Exercise directions:
The data should be printed in full, character for character.

Task data:
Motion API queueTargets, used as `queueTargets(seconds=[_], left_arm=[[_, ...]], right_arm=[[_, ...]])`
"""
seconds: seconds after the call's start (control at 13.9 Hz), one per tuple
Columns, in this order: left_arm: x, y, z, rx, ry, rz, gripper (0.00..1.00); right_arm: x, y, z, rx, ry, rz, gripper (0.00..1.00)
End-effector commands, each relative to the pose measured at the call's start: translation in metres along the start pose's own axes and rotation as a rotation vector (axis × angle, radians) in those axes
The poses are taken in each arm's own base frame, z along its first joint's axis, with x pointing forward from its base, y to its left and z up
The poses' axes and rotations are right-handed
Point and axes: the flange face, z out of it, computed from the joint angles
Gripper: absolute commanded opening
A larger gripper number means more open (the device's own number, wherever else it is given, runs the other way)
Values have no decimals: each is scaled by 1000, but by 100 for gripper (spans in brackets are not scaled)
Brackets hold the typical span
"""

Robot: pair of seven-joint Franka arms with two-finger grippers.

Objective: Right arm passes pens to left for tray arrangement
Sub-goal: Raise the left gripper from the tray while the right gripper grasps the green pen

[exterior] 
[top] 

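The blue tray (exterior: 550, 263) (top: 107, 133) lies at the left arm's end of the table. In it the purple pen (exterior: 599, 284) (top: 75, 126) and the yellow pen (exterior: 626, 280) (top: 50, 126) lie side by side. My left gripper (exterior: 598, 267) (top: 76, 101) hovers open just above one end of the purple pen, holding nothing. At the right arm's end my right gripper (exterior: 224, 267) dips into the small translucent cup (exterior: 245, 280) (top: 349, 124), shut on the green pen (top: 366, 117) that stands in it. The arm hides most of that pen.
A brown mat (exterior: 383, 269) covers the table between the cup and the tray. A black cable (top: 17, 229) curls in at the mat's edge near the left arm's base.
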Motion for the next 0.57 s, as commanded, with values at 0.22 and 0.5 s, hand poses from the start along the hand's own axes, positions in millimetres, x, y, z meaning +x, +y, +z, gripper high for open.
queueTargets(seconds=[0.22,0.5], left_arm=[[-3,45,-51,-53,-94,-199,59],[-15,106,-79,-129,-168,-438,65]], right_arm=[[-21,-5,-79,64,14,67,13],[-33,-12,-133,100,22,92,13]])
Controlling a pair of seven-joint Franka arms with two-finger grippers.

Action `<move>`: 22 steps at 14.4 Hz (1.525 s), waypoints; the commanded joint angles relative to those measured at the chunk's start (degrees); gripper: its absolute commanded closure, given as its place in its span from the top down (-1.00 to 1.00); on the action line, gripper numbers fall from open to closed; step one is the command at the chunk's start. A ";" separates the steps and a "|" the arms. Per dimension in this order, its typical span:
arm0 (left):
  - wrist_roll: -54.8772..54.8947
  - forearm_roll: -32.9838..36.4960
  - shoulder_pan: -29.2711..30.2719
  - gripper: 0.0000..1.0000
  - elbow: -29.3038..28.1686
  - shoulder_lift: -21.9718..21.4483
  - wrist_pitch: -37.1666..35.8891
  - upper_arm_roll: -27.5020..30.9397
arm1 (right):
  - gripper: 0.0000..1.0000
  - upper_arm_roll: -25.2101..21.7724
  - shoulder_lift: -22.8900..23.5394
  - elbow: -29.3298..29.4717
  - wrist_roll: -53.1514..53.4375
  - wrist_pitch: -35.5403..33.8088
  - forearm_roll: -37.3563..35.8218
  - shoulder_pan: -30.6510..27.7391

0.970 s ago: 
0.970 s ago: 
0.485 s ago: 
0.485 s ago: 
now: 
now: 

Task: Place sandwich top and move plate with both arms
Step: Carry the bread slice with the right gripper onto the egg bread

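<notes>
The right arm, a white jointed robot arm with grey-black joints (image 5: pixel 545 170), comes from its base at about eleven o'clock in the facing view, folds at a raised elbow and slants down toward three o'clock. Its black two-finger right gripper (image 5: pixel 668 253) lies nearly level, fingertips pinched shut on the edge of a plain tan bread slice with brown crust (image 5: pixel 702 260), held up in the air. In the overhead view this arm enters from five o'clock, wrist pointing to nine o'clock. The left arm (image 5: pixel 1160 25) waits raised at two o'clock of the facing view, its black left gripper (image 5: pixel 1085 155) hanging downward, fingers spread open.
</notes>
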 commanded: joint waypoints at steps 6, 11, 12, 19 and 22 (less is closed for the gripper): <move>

Solved problem:
Motion API queueTargets, used as `queueTargets(seconds=[_], left_arm=[[_, ...]], right_arm=[[_, ...]])`
"""
seconds: seconds after the call's start (control at 13.9 Hz), one per tuple
Columns, in this order: left_arm: x, y, z, rx, ry, rz, gripper (0.00..1.00); right_arm: x, y, z, rx, ry, rz, gripper (0.00..1.00)
End-effector commands, each relative to the pose measured at the call's start: translation in metres along the start pose's own axes and rotation as a rotation vector (axis × angle, radians) in those axes
The poses are taken in each arm's own base frame, z along its first joint's axis, with x pointing forward from its base, y to its left and z up
The poses' axes and rotations are right-handed
Point and axes: the flange face, z out of it, computed from the joint angles
Gripper: absolute commanded opening
A larger gripper number means more open (the device's own number, wherever else it is given, runs the other way)
Values have no decimals: each is scaled by 1000, but by 100 for gripper (spans in brackets are not scaled)
Brackets hold the typical span
"""

Robot: pair of seven-joint Franka arms with two-finger grippers.

Objective: Right arm passes pens to left for tray arrangement
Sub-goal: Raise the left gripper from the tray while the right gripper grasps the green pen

[exterior] 
[top] 

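The blue tray (exterior: 550, 263) (top: 107, 133) lies at the left arm's end of the table. In it the purple pen (exterior: 599, 284) (top: 75, 126) and the yellow pen (exterior: 626, 280) (top: 50, 126) lie side by side. My left gripper (exterior: 598, 267) (top: 76, 101) hovers open just above one end of the purple pen, holding nothing. At the right arm's end my right gripper (exterior: 224, 267) dips into the small translucent cup (exterior: 245, 280) (top: 349, 124), shut on the green pen (top: 366, 117) that stands in it. The arm hides most of that pen.
A brown mat (exterior: 383, 269) covers the table between the cup and the tray. A black cable (top: 17, 229) curls in at the mat's edge near the left arm's base.
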Motion for the next 0.57 s, as commanded, with values at 0.22 and 0.5 s, hand poses from the start along the hand's own axes, positions in millimetres, x, y, z meaning +x, +y, +z, gripper high for open.
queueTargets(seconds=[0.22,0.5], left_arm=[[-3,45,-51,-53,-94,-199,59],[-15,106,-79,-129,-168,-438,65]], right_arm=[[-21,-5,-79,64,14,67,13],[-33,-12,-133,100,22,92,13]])
Controlling a pair of seven-joint Franka arms with two-finger grippers.

Action `<move>`: 22 steps at 14.4 Hz (1.525 s), waypoints; the commanded joint angles relative to those measured at the chunk's start (degrees); gripper: its absolute commanded closure, given as its place in its span from the top down (-1.00 to 1.00); on the action line, gripper numbers fall from open to closed; step one is the command at the chunk's start. A ";" separates the steps and a "|" the arms. Per dimension in this order, its typical span:
arm0 (left):
  - wrist_roll: -54.8772..54.8947
  - forearm_roll: -32.9838..36.4960
  - shoulder_pan: -29.2711..30.2719
  - gripper: 0.0000..1.0000
  - elbow: -29.3038..28.1686
  - shoulder_lift: -21.9718..21.4483
  - wrist_pitch: -37.1666..35.8891
  - upper_arm_roll: -27.5020..30.9397
arm1 (right):
  - gripper: 0.0000..1.0000
  - upper_arm_roll: -25.2101..21.7724
  - shoulder_lift: -22.8900..23.5394
  - elbow: -29.3298..29.4717
  - wrist_roll: -53.1514..53.4375
  - wrist_pitch: -35.5403..33.8088
  - forearm_roll: -37.3563..35.8218
  - shoulder_pan: -30.6510..27.7391

0.970 s ago: 
0.970 s ago: 
0.485 s ago: 
0.485 s ago: 
now: 
now: 

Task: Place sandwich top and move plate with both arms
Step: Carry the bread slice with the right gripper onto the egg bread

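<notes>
The right arm, a white jointed robot arm with grey-black joints (image 5: pixel 545 170), comes from its base at about eleven o'clock in the facing view, folds at a raised elbow and slants down toward three o'clock. Its black two-finger right gripper (image 5: pixel 668 253) lies nearly level, fingertips pinched shut on the edge of a plain tan bread slice with brown crust (image 5: pixel 702 260), held up in the air. In the overhead view this arm enters from five o'clock, wrist pointing to nine o'clock. The left arm (image 5: pixel 1160 25) waits raised at two o'clock of the facing view, its black left gripper (image 5: pixel 1085 155) hanging downward, fingers spread open.
</notes>
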 commanded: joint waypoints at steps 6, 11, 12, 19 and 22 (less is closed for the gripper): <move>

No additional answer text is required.